Beleidigte Reaktion des Künstlers
Usher brach daraufhin ab und kommentierte die Szene sichtlich verärgert: „Ich glaube nicht, dass sie auf der Bühne sein will.“ Mit einer Handbewegung forderte er die Frau auf, die Bühne zu verlassen. Aus dem Publikum ertönten Buhrufe. Der Vorfall wurde von Konzertbesuchern gefilmt und auf den Großbildschirmen der Arena gezeigt; Ausschnitte verbreiteten sich schnell im Internet.
In den sozialen Medien entzündete sich eine hitzige Debatte. Einige Nutzer warfen der Frau vor, sie habe wissen müssen, worauf sie sich einlasse, wenn sie auf die Bühne geht. Andere kritisierten Ushers grenzüberschreitendes Verhalten und stellten klar, dass ein Nein respektiert werden muss – auch auf der Bühne.
Ushers Rechtfertigung im nächsten Konzert
Drei Tage später, bei einem Konzert in Birmingham (Alabama), thematisierte Usher den Vorfall erneut. Bevor er eine weitere Frau auf die Bühne bat, richtete er deutliche Worte ans Publikum: „Bevor wir starten: Schlepp deinen Arsch nicht hier hoch, wenn du nicht auf der Bühne sein willst. Gott mag keine Hässlichen, aber er mag auch diejenigen ganz sicher nicht, die das Privileg haben, hübsch zu sein.“
Sein Kollege Chris Brown, mit dem Usher derzeit auf gemeinsamer Tour ist, reagierte amüsiert. Diesmal hatte Usher offenbar mehr Spaß: Die junge Frau kletterte auf seinen Schoß und fütterte ihn mit Kirschen.

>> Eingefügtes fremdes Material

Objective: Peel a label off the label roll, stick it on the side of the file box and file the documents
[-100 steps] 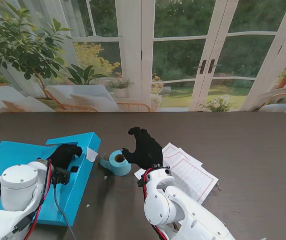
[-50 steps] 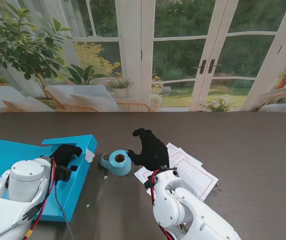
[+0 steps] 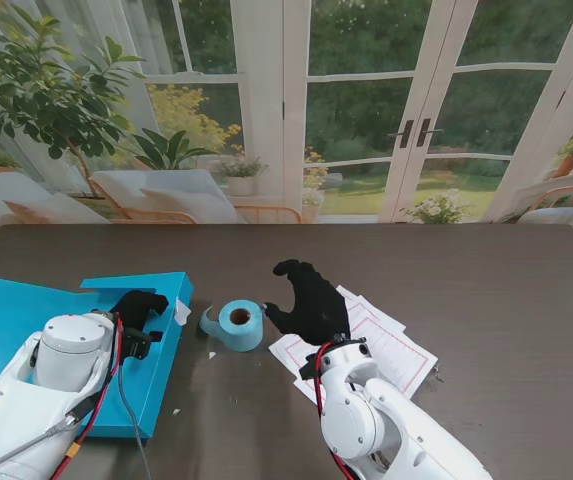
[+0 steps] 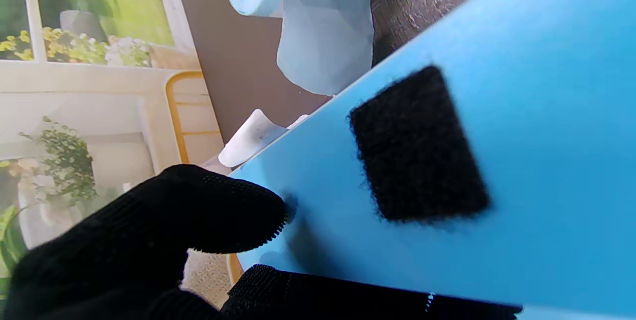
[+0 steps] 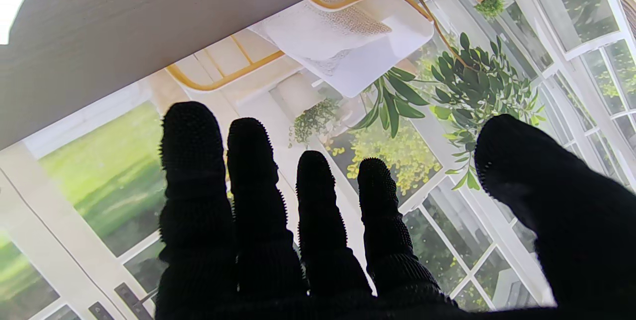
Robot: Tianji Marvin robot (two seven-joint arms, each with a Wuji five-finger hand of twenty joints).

Die betroffene Frau äußert sich
Die Frau aus Nashville meldete sich in einem Videointerview mit dem Boulevardmedium „TMZ“ zu Wort. Sie erklärte, sie sei gar nicht wegen Usher zum Konzert gekommen, sondern wegen Chris Brown. Zusammen mit ihrer Mutter sei sie von Mitarbeitern im VIP-Bereich platziert worden. Man habe ihr gesagt, dass sie während der Show auf die Bühne gebeten werden könnte – jedoch nicht während des Konzerts. „Auf Chris Brown hätte ich anders reagiert“, sagte sie. Die Aussage deutet darauf hin, dass die Ablehnung nicht persönlich gegen Usher gerichtet war, sondern eine spontane Reaktion auf die unerwartete Situation darstellte.
Der Vorfall wirft ein Schlaglicht auf die Machtdynamik zwischen Stars und Fans auf der Bühne. In Zeiten von #MeToo wird zunehmend sensibel auf Übergriffe reagiert, auch wenn sie im Rahmen einer Show geschehen. Ushers beleidigte Reaktion und seine spätere Rechtfertigung zeigen, dass das Thema Einvernehmlichkeit auch in der Unterhaltungsbranche noch nicht selbstverständlich ist.